Directions: Present the count of lines in the entries below that hold "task", and present nothing else.

Source material:
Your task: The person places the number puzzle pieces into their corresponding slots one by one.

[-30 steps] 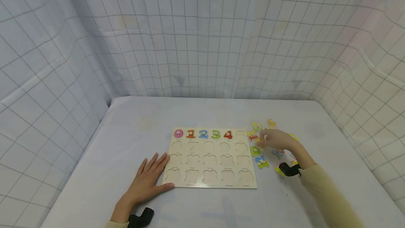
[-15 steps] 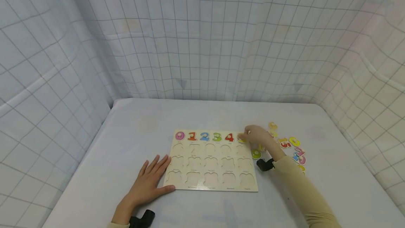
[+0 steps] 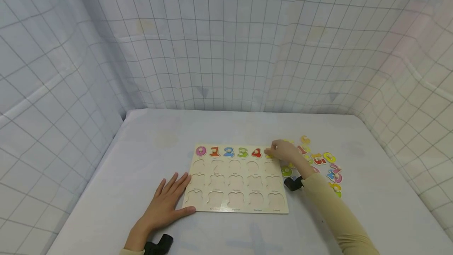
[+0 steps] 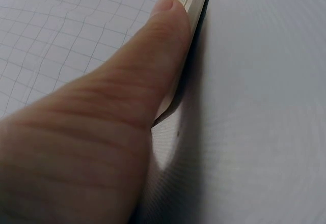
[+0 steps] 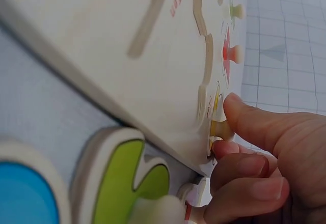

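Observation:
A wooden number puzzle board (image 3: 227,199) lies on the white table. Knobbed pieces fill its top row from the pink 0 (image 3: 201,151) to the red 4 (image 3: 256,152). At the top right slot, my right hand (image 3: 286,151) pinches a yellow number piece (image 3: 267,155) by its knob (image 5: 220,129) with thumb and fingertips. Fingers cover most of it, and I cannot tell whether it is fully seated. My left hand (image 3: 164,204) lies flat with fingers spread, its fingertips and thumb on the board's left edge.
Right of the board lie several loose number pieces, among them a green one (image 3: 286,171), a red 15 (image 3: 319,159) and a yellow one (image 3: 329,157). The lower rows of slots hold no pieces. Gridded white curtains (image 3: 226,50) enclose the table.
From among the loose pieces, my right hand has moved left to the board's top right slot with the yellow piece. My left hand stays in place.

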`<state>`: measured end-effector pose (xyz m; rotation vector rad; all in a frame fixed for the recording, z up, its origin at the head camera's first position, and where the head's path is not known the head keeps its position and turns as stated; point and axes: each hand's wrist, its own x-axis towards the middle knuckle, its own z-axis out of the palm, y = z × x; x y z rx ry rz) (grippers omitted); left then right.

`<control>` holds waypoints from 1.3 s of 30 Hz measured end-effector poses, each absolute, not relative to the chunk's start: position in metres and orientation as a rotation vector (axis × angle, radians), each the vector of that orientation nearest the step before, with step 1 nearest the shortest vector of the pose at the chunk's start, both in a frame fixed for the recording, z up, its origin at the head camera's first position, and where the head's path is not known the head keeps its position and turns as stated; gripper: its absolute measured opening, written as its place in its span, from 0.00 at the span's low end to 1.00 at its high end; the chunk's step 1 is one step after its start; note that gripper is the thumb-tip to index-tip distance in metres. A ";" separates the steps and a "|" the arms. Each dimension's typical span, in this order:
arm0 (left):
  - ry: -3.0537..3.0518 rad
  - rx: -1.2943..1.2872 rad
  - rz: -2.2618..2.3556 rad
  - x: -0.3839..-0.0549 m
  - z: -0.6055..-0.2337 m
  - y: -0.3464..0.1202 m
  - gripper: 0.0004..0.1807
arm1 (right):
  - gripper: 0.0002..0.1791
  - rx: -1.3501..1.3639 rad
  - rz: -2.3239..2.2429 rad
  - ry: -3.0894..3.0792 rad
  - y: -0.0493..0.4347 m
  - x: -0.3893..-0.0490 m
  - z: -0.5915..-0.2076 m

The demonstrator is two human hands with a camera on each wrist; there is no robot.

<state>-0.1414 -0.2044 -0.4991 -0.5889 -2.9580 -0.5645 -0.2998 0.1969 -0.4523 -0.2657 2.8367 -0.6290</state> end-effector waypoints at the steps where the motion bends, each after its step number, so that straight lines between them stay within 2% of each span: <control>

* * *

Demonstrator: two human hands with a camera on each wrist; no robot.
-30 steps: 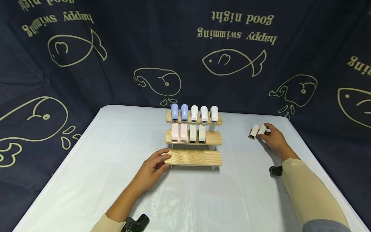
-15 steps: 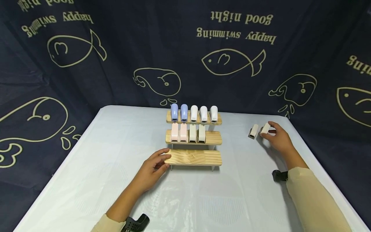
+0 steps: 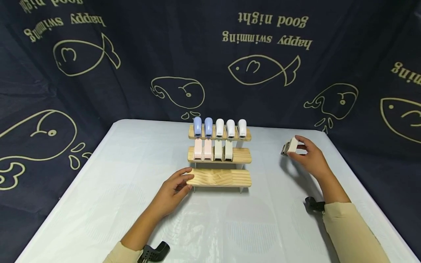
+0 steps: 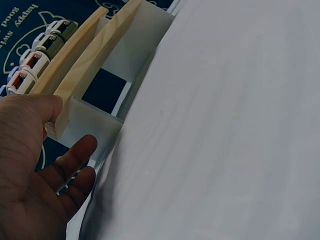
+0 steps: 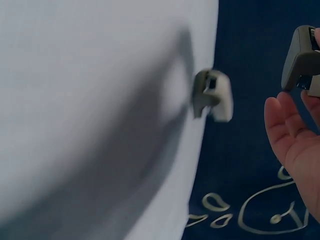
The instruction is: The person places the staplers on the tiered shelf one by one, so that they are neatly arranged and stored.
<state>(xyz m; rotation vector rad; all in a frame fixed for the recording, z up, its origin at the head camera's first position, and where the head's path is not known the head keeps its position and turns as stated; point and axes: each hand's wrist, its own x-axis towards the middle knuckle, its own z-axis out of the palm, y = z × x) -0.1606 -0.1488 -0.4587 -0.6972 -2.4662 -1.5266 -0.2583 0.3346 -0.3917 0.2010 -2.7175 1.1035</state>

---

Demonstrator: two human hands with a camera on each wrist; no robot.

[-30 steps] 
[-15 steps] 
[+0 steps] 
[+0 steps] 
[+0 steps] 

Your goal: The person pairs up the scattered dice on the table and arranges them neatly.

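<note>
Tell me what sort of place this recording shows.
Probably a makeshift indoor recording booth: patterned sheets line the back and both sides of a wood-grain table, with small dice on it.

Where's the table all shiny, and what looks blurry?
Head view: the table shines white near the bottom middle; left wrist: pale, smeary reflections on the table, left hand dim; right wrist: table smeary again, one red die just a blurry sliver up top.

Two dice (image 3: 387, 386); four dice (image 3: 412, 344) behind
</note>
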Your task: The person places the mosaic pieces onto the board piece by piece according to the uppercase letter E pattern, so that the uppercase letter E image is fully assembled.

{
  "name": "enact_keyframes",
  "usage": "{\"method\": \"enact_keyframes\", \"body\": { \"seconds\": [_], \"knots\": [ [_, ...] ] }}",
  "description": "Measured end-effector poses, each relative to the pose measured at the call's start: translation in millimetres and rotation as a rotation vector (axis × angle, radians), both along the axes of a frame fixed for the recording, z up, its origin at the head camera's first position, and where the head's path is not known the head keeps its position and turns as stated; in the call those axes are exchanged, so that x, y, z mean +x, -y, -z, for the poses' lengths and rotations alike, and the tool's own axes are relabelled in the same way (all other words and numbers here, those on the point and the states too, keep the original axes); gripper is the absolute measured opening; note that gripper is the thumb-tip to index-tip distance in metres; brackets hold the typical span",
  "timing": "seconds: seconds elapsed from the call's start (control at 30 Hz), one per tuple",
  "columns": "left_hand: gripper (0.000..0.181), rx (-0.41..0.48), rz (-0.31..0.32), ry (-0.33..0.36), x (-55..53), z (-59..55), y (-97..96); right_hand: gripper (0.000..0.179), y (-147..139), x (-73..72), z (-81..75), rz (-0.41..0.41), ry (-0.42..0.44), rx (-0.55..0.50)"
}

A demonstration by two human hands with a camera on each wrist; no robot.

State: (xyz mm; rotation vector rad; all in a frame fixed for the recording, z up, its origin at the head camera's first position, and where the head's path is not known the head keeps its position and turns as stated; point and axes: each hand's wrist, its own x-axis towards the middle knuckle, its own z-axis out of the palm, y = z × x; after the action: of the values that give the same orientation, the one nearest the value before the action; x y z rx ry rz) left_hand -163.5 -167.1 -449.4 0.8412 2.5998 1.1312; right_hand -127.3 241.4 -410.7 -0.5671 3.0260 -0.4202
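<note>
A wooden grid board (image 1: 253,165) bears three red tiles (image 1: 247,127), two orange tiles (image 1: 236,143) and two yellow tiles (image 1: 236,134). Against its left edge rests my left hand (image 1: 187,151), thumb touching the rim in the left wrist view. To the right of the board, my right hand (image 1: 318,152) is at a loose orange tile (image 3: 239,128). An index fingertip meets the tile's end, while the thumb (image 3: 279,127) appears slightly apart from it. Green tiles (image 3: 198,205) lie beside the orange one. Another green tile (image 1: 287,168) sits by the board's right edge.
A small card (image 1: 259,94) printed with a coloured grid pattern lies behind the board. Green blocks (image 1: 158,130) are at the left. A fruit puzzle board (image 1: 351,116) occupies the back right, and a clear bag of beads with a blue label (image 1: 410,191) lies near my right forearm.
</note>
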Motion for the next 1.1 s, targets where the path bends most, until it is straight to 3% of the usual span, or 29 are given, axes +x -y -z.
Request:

Answer to the problem: 2